# What Was The Last Furry Convention Pre-Covid19 Lockdown?



## Jojer (Jul 19, 2020)

I’ll probably get different answers from different parts of the world but what were the very last fur cons that were able to happen before the pandemic became global and lockdowns occurred?

list names and dates, please! I love watching the fursuit parades at cons and I’m curious to see the lucky furs that participated.


----------



## Dinocanid (Jul 19, 2020)

I believe it was Fur The More 2020 (which I attended ). The dates were March 6th - 8th


----------



## Jojer (Jul 19, 2020)

Dinocanid said:


> I believe it was Fur The More 2020 (which I attended ). The dates were March 6th - 8th


Neat, my bday happened between then! I’ll check it out, thanks.


----------



## Trevorbluesquirrel (Jul 20, 2020)

VancouFur 2020 was also March 5 - 8, surely Canada's only Fur Con for 2020!


----------



## Jojer (Jul 22, 2020)

Trevorbluesquirrel said:


> VancouFur 2020 was also March 5 - 8, surely Canada's only Fur Con for 2020!

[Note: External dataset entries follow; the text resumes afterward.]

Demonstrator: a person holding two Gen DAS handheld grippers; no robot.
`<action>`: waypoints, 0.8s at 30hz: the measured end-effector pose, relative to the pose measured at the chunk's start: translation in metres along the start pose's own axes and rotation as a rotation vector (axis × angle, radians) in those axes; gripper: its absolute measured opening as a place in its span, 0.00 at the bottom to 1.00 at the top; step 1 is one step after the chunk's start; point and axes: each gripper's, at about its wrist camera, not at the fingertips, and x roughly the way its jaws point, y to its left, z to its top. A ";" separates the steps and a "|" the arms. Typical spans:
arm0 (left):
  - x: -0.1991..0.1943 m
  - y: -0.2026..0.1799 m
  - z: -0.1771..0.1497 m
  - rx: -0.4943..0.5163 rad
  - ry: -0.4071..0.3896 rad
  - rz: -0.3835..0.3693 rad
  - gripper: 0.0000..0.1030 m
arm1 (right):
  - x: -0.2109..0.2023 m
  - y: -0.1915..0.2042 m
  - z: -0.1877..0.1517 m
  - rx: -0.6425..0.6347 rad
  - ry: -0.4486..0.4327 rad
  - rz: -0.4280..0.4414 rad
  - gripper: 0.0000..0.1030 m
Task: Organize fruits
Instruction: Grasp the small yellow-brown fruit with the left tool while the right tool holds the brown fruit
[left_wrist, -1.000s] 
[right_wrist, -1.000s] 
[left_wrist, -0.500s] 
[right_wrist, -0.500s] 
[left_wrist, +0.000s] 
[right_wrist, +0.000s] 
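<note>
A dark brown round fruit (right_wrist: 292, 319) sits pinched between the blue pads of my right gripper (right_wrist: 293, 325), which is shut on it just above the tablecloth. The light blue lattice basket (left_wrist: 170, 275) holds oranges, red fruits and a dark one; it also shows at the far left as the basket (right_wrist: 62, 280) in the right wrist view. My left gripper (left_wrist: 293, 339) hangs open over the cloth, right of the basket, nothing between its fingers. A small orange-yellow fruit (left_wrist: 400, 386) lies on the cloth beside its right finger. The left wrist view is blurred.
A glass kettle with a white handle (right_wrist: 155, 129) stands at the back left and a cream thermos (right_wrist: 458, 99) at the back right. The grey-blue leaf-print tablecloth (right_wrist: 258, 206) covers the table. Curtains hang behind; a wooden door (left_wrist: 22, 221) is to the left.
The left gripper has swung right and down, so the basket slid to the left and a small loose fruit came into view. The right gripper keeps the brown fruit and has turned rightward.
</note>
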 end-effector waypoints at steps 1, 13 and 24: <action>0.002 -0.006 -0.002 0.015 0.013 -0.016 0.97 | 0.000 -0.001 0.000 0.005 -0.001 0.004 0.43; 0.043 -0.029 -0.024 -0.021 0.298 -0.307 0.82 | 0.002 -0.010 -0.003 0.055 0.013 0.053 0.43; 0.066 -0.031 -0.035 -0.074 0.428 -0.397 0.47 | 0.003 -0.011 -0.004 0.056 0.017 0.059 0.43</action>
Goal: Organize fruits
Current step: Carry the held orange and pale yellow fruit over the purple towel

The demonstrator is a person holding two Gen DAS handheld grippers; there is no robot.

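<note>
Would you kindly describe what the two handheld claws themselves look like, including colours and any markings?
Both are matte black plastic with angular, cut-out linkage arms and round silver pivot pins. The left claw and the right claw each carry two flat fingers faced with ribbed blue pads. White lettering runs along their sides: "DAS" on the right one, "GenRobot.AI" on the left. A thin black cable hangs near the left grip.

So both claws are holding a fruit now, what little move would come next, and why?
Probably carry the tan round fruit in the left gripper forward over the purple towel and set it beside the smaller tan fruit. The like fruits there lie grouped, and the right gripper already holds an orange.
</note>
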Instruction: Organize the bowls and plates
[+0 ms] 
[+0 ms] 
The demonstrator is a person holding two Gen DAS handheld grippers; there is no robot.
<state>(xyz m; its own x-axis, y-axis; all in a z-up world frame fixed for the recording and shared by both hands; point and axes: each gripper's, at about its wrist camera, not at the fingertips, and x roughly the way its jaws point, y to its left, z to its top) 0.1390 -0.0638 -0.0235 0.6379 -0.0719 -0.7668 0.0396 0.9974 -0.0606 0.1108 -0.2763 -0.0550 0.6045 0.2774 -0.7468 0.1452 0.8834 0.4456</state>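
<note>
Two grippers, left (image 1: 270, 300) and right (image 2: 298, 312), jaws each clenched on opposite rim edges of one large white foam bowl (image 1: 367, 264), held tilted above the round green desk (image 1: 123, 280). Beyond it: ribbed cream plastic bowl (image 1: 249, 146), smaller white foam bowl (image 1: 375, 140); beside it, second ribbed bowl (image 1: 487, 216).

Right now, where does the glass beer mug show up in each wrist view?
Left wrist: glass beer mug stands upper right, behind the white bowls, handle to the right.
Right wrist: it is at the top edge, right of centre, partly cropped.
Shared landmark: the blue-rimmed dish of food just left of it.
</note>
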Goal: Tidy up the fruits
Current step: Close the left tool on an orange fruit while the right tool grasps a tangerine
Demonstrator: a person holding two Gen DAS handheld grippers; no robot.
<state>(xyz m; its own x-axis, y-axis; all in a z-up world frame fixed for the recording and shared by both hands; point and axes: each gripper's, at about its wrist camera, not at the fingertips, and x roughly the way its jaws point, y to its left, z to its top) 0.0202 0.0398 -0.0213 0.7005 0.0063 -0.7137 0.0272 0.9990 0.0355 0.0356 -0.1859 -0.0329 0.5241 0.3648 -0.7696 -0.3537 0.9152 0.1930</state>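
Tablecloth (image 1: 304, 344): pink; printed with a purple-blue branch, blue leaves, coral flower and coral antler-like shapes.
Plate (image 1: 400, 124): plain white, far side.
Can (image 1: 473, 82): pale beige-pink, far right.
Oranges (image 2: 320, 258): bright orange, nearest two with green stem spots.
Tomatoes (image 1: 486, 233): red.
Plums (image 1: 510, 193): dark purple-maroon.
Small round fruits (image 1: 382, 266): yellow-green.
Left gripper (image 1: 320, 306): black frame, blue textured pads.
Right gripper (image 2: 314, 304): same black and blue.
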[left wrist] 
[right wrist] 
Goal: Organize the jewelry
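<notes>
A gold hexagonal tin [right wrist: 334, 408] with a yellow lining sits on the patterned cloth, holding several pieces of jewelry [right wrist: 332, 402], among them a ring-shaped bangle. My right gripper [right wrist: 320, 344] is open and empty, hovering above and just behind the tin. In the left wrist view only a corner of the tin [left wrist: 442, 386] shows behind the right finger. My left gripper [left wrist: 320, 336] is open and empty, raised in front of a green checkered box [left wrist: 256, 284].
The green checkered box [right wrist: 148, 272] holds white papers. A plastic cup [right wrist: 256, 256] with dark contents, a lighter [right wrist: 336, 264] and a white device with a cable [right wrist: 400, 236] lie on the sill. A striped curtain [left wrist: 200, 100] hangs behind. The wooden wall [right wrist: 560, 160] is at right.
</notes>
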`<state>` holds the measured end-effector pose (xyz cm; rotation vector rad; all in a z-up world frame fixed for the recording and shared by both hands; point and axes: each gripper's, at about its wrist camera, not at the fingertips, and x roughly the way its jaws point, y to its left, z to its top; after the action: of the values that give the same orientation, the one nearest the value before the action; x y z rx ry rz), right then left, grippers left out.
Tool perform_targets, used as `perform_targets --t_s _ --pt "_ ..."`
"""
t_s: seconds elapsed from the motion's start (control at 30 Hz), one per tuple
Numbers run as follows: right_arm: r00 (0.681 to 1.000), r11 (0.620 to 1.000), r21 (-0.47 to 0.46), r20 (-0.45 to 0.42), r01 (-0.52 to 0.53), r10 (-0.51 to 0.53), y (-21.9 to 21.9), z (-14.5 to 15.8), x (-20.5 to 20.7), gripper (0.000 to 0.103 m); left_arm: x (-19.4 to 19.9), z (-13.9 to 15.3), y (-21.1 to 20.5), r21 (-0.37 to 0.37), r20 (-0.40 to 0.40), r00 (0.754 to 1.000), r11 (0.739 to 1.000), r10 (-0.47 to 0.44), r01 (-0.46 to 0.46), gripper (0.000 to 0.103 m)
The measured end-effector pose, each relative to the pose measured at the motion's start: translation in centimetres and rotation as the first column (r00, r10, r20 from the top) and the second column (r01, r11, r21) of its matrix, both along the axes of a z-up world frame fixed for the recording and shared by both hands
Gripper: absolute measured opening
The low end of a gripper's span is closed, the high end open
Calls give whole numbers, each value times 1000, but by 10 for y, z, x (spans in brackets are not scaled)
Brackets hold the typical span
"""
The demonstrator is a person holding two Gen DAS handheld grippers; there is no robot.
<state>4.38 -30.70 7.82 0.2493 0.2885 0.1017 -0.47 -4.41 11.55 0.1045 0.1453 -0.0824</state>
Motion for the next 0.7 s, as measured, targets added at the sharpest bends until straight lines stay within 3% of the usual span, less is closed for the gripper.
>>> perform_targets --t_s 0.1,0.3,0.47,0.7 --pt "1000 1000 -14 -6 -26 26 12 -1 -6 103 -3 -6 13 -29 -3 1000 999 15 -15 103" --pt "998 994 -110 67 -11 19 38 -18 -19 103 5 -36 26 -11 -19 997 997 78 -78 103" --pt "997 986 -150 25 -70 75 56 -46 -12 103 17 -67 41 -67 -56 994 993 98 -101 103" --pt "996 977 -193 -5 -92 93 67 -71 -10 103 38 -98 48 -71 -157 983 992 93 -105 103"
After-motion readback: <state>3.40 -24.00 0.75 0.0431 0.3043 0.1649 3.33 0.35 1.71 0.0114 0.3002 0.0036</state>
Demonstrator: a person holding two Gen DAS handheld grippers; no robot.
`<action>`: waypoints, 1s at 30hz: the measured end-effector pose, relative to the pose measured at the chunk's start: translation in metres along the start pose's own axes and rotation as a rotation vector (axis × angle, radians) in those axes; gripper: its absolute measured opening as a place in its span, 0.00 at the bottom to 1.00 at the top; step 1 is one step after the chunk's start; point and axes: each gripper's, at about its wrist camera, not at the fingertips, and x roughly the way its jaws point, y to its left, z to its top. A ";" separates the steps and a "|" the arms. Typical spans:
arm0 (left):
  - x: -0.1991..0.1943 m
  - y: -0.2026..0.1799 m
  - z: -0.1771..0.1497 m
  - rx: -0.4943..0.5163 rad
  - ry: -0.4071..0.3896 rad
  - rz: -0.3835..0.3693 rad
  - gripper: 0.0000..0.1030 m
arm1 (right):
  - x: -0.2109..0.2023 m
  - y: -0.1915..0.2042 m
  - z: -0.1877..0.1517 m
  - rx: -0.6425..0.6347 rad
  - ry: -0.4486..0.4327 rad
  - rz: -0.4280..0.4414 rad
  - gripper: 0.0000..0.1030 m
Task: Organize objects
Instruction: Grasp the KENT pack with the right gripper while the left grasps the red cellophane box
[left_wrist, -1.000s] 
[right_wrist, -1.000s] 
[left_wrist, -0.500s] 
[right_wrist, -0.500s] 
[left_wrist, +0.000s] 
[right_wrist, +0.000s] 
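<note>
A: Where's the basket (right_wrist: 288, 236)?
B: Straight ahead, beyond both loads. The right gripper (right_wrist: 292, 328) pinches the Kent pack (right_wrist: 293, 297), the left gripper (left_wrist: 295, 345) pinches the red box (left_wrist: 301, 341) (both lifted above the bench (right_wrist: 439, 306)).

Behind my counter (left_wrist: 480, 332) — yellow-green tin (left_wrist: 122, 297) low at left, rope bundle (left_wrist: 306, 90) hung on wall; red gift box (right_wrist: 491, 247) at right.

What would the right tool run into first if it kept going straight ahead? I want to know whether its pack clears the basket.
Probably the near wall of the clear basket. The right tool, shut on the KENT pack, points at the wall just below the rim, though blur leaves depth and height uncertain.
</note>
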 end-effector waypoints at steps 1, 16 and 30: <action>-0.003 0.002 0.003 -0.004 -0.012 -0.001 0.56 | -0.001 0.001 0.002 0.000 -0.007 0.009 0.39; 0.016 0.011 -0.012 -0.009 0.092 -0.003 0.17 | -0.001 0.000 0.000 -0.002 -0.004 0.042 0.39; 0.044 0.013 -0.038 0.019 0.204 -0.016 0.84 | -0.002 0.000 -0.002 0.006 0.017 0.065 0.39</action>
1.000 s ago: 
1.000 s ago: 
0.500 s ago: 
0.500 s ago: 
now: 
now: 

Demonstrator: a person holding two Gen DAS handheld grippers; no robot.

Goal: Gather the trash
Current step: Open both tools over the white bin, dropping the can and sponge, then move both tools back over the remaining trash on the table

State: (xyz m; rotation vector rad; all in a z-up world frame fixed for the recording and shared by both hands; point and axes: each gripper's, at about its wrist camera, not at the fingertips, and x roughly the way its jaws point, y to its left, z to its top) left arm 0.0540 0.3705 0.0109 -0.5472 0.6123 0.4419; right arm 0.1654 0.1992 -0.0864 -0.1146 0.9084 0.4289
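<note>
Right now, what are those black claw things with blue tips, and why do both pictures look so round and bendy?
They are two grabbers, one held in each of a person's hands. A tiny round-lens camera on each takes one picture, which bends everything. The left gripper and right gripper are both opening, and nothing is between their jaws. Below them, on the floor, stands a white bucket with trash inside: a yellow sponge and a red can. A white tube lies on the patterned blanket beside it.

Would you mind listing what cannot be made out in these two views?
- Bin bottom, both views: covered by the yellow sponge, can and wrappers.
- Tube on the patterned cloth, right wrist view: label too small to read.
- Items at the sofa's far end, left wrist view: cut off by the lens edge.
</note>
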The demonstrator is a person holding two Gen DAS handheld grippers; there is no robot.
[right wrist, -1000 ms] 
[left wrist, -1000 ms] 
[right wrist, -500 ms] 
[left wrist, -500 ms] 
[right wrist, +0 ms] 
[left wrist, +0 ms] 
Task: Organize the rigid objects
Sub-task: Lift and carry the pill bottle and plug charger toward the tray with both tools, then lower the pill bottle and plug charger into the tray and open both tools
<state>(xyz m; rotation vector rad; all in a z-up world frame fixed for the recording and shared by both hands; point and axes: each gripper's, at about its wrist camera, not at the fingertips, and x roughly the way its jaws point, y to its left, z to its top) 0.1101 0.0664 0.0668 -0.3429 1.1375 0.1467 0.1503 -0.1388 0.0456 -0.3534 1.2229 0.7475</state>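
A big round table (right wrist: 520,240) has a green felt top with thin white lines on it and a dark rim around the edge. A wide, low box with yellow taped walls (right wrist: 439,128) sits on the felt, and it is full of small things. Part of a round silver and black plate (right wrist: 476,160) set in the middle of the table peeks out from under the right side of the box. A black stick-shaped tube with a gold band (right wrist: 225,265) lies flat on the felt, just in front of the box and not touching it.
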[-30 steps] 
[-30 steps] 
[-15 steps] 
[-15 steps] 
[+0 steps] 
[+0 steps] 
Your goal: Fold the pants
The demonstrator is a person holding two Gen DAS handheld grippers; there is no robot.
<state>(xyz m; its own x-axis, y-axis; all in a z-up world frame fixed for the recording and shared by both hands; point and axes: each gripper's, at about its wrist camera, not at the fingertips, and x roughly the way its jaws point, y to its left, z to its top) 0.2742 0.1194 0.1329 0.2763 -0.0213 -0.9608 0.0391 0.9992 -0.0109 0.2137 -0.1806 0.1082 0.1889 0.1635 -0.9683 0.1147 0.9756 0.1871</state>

Two fur cons running at once! Great to know, thank you.


----------



## Kumali (Jul 23, 2020)

Blue Ridge FurFare in Asheville NC was scheduled for March 12-15, 2020 - does anybody know if it went on? That was right about the time everything shut down, or just before...


----------



## Trevorbluesquirrel (Jul 23, 2020)

Kumali said:


> Blue Ridge FurFare in Asheville NC was scheduled for March 12-15, 2020 - does anybody know if it went on? That was right about the time everything shut down, or just before...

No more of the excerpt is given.